Aftershot Pro 3 stellt eine eher behutsame Weiterentwicklung der Programmreihe dar. Linux-Nutzer erhalten durch das Upgrade lediglich die Möglichkeit, Wasserzeichen einzubauen und Bildfehler über das Stempelwerkzeug zu korrigieren. Der als Neuheit angepriesene Addon-Manager fehlt. Auch in Sachen Performance legt die neue Version nicht zu, im Gegenteil: Der JPEG-Export eines Sets von 10 RAW-Bildern, mit den Basiskorrekturen, der Autokorrektur und Perfectly Clear versehen, benötigt auf einem in die Tage gekommenen PC mit einem Intel Core i3-530 aus der erste Generation von Intels Core-Prozessoren mit Aftershot Pro 2 rund 30,7 Sekunden. Die 3er-Version rechnet am selben Set mit identischen Einstellungen jedoch mit 36,9 Sekunden rund 20 Prozent langsamer.

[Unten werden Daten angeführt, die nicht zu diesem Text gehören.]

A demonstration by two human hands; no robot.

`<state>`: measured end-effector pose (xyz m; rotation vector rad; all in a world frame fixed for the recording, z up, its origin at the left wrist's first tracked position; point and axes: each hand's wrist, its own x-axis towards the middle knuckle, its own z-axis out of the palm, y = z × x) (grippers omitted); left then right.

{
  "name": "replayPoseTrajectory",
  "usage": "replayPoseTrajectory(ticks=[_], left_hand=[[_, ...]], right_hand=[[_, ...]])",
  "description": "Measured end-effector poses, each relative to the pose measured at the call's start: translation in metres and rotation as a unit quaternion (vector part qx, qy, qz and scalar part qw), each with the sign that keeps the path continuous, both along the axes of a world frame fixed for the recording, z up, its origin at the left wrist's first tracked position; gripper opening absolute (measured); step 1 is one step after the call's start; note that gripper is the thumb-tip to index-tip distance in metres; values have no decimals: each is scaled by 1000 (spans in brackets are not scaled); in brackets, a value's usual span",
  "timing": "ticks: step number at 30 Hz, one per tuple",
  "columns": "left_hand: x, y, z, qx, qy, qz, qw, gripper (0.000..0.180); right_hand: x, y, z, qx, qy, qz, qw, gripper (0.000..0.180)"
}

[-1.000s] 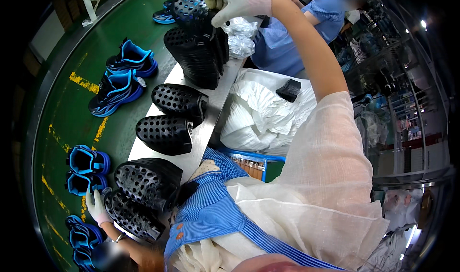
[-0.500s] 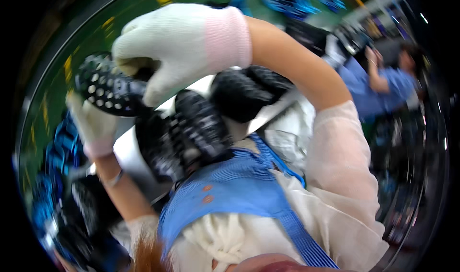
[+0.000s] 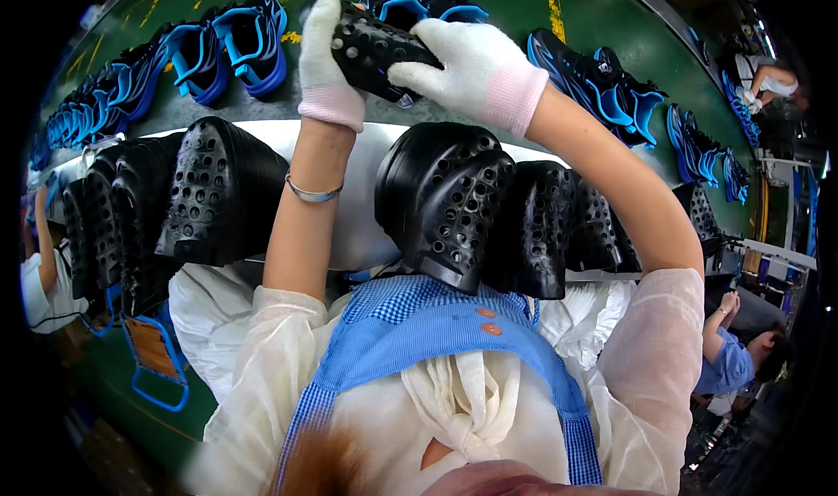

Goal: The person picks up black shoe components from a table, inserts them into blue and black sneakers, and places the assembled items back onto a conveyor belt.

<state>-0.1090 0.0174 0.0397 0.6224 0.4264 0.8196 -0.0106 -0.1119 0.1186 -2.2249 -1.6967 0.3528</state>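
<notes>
— What's she got up there?
— A black holed clog (image 3: 377,46), raised above the desk (image 3: 349,160). Left hand (image 3: 325,59) wraps its heel end, right hand (image 3: 467,64) clasps the toe end; both grips tight on it.
— And nearby?
— More black clogs (image 3: 454,203) just beneath, blue shoes (image 3: 236,42) on the green floor (image 3: 506,7).

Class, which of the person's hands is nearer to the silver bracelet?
Left. The silver bracelet sits on that forearm, just below the white-gloved left hand. The right hand is across, gripping the perforated black shoe.
</notes>
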Motion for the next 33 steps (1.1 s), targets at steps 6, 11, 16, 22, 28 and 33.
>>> replayPoseTrajectory(ticks=[6, 11, 16, 22, 28, 33], left_hand=[[0, 6, -49, 203, 197, -104, 954, 48], [19, -4, -89, 600, 331, -40, 728, 35], [34, -20, -92, 608, 352, -58, 710, 27], [37, -22, -78, 581, 440, -152, 667, 31], [62, -1, -65, 582, 501, -316, 557, 47], [65, 3, -71, 604, 501, -334, 522, 48]], right_hand=[[41, 3, 8, -117, -72, -9, 990, 51], [75, 23, 3, -195, -75, -12, 978, 49], [86, 65, 6, -272, -139, 26, 952, 51], [53, 102, -46, -303, -216, 10, 928, 35], [67, 121, -102, -289, -166, -10, 943, 29], [61, 127, -104, -276, -166, -29, 946, 26]])
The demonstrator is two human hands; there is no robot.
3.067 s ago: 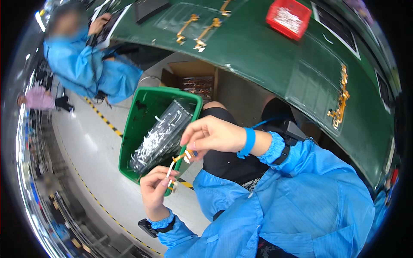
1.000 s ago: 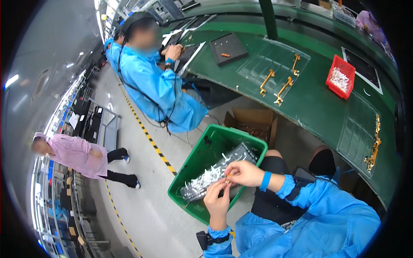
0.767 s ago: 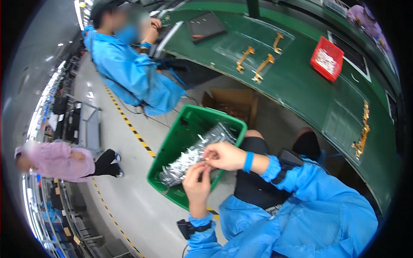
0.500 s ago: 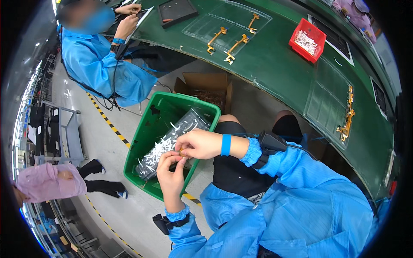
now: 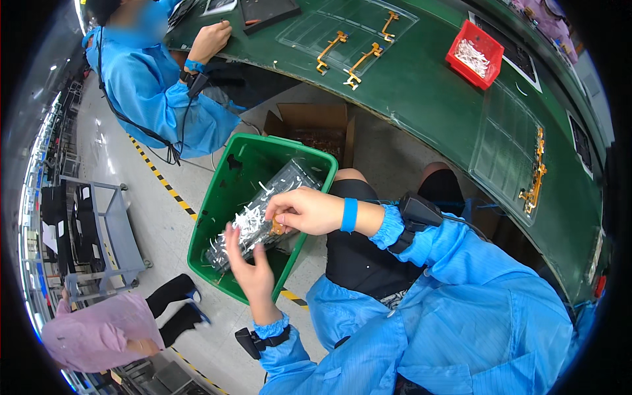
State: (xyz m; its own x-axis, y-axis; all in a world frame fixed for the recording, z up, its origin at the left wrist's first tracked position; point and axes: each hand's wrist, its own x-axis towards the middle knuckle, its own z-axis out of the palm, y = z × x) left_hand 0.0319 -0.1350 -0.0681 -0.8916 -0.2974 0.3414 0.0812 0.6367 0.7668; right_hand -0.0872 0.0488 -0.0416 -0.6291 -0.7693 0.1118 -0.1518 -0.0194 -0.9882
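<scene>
Over a green bin [image 5: 201, 234], my right hand [image 5: 304, 210] pinches a small orange flex cable [image 5: 277, 228] between thumb and fingers. Part of the cable is hidden behind the fingers. My left hand [image 5: 253, 271] is open beside it, thumb and fingers spread, with nothing in it. Beneath both hands, a clear-grey plastic tray [image 5: 289, 178] lies tilted inside the bin. Many white strips [image 5: 249, 222] are scattered over the tray.
On the green table [image 5: 408, 99] are orange flex cables [image 5: 364, 62] on clear trays and a red box [image 5: 454, 62] of white strips. A cardboard box [image 5: 316, 117] stands behind the bin. A co-worker in blue [image 5: 145, 85] sits at left; a person in pink [image 5: 105, 332] walks nearby.
My left hand has let go of the cable and opened, moving slightly left. My right hand keeps hold of it. The co-worker's arm shifted, and the person in pink moved nearer.
</scene>
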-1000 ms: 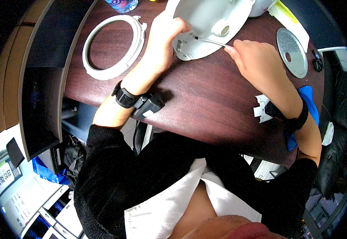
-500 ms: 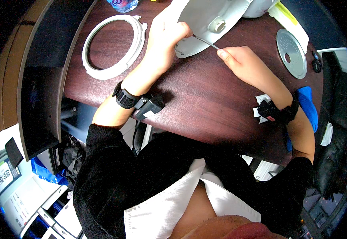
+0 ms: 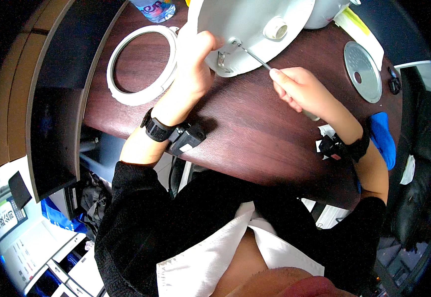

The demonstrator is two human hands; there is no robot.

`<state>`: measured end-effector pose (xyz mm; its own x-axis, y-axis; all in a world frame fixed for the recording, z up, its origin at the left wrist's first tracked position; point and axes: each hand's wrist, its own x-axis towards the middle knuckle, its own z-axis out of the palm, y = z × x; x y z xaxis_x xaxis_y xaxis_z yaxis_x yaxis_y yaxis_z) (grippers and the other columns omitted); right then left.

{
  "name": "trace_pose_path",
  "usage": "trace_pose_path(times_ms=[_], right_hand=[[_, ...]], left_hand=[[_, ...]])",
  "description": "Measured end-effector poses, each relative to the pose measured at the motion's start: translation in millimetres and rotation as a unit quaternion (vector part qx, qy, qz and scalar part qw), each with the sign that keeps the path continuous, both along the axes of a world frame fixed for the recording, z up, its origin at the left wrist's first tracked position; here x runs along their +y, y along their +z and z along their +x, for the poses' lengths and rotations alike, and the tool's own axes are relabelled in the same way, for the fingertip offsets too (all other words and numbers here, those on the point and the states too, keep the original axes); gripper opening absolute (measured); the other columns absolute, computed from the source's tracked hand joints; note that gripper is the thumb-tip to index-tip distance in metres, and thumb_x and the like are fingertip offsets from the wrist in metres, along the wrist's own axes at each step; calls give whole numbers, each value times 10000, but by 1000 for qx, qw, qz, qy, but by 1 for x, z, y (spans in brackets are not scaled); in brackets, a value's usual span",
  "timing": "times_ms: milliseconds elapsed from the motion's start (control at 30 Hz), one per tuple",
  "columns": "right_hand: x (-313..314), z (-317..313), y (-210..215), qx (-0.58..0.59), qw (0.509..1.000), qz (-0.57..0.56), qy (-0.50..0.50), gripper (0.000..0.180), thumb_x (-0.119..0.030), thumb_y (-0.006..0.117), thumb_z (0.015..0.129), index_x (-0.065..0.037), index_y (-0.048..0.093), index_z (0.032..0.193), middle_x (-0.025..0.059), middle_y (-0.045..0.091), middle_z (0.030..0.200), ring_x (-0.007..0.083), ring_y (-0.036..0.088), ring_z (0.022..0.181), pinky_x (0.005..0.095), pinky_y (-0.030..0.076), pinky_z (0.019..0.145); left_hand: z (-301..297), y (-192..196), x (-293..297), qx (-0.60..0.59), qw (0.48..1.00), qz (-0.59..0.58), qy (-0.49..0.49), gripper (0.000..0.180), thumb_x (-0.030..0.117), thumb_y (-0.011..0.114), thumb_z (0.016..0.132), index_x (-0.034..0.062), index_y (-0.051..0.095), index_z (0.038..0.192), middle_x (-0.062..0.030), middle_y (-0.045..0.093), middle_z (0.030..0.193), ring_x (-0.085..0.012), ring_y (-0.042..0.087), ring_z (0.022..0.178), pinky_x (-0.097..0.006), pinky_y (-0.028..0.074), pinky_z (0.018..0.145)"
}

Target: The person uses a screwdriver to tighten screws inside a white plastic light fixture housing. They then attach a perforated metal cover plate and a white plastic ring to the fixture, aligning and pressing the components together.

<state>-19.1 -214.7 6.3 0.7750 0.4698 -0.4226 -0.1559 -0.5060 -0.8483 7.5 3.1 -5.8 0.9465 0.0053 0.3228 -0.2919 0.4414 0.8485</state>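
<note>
A white, dish-shaped housing (image 3: 250, 27) is tilted at the far side of the table, its hollow side showing. A short round collar (image 3: 276, 28) and a small metal bracket (image 3: 221, 59) stand inside it. My left hand (image 3: 194, 67) is closed on the housing's left rim, thumb over the inside. My right hand (image 3: 304, 89) grips a screwdriver (image 3: 256, 58), fingers wrapped round its handle, which they mostly hide. The metal shaft points up-left, and its tip meets a small metal fitting (image 3: 235, 42) inside the housing, near my left thumb.
Left of the housing lies a white ring (image 3: 111, 74), with a bottle (image 3: 157, 10) behind it. At the right are a grey perforated disc (image 3: 365, 57), a small black object (image 3: 393, 85) and a blue cloth (image 3: 382, 136). White paper (image 3: 325, 134) sits beside my right wrist.
The housing has shifted slightly, and my left thumb has moved left, exposing the metal fitting. My right hand has moved a little lower and right with the screwdriver.
</note>
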Motion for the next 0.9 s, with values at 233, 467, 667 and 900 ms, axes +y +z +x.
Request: trace_pose_path(times_ms=[233, 467, 667, 900], right_hand=[[-1, -4, 15, -479, 833, -273, 54, 253, -292, 506, 891, -70, 578, 795, 148, 588, 648, 350, 587, 612, 441, 463, 540], [5, 1, 11, -450, 887, -100, 23, 155, -206, 511, 895, -85, 580, 961, 141, 605, 700, 338, 596, 626, 430, 465, 540], [0, 5, 4, -451, 888, -86, 28, 177, -242, 508, 899, -77, 572, 892, 141, 603, 694, 342, 589, 622, 437, 453, 537], [2, 5, 6, -539, 810, -222, 60, 234, -293, 527, 882, -83, 559, 784, 132, 571, 579, 332, 587, 550, 434, 469, 499]], left_hand=[[-2, -6, 5, 115, 993, -15, -11, 239, 154, 501, 716, -3, 524, 895, -70, 536, 881, -187, 508, 830, -327, 412, 757], [0, -7, 6, 141, 990, -9, -2, 340, 193, 499, 709, 16, 517, 999, -84, 520, 960, -229, 515, 918, -372, 422, 824], [-3, -2, -1, 143, 989, -27, -15, 318, 209, 518, 717, 18, 524, 971, -79, 523, 926, -223, 527, 871, -362, 433, 780], [1, -12, 6, 157, 987, -20, -16, 349, 215, 524, 717, 9, 521, 999, -90, 526, 934, -233, 535, 889, -374, 440, 786]])
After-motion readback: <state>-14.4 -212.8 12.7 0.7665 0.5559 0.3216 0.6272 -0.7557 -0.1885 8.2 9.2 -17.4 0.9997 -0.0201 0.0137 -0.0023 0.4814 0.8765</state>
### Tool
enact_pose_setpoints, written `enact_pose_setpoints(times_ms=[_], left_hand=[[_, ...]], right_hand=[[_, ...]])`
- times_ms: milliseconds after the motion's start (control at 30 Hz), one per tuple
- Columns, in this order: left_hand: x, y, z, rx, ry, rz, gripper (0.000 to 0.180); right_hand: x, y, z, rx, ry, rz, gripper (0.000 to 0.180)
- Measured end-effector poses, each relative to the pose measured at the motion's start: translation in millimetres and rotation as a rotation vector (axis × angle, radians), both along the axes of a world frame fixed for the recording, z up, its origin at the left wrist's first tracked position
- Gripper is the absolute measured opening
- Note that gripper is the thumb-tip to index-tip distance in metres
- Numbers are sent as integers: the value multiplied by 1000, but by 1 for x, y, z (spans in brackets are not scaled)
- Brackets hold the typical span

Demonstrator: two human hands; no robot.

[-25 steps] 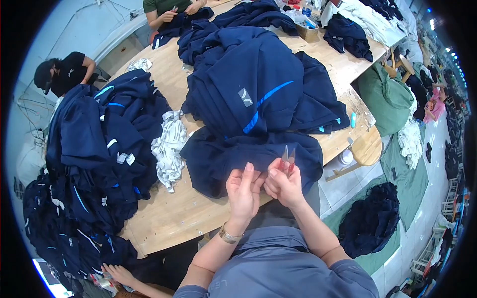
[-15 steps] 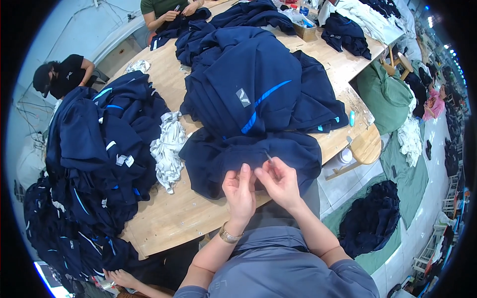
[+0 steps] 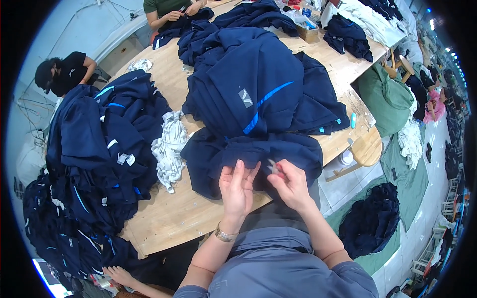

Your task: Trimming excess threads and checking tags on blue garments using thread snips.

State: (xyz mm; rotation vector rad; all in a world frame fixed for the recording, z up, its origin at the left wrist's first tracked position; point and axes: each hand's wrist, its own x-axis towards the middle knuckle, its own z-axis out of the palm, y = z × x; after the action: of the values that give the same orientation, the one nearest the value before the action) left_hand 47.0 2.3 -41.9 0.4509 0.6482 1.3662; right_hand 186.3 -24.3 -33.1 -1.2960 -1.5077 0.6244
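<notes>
A dark navy garment (image 3: pixel 204 161) lies bunched on the table edge right in front of me. Over its near side is my left hand (image 3: pixel 237 189), palm turned up, with thumb and fingers apart. Nothing shows between those fingers, though some tips are against the dark cloth and hard to make out. My right hand (image 3: pixel 293 185) is closed around small thread snips (image 3: pixel 274 168) with red on the grip; their metal tips point up and left, above the cloth. Just beyond lies a big heap of navy garments (image 3: pixel 223 84) with a bright blue stripe and a grey patch.
White cloth strips (image 3: pixel 171 149) lie left of the garment, beside another navy pile (image 3: pixel 84 134). A turquoise tube (image 3: pixel 353 120) lies near the right edge of the wooden table (image 3: pixel 174 218). A stool (image 3: pixel 366 146) stands there. Co-workers sit at the far side and left.
My right hand has moved right, away from the left, and the snips now show more plainly. My left hand's fingers have spread and turned upward.
</notes>
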Motion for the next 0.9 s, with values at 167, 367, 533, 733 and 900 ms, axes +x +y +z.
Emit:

Ob sich das knapp 70 Euro teure Upgrade auf Aftershot Pro 3 lohnt, hängt daher in erster Regel davon, ob man gerne im Bild retuschiert: Die Schönheitsfehler-Korrektur erspart beim Entwickeln den Umweg über eine Bildbearbeitung. Der fehlende Addon-Manager lässt sich verschmerzen, da Corel die meisten Erweiterungen auf der Homepage anbietet. Allerdings müssen Sie diese selbstständig nach Neuerungen durchsuchen und eventuell anstehende Updates von Hand installieren. Wer hingegen neu bei Aftershot einsteigt, der findet weiterhin einen der besten RAW-Entwickler für Linux mit dem bequemsten Workflow vor.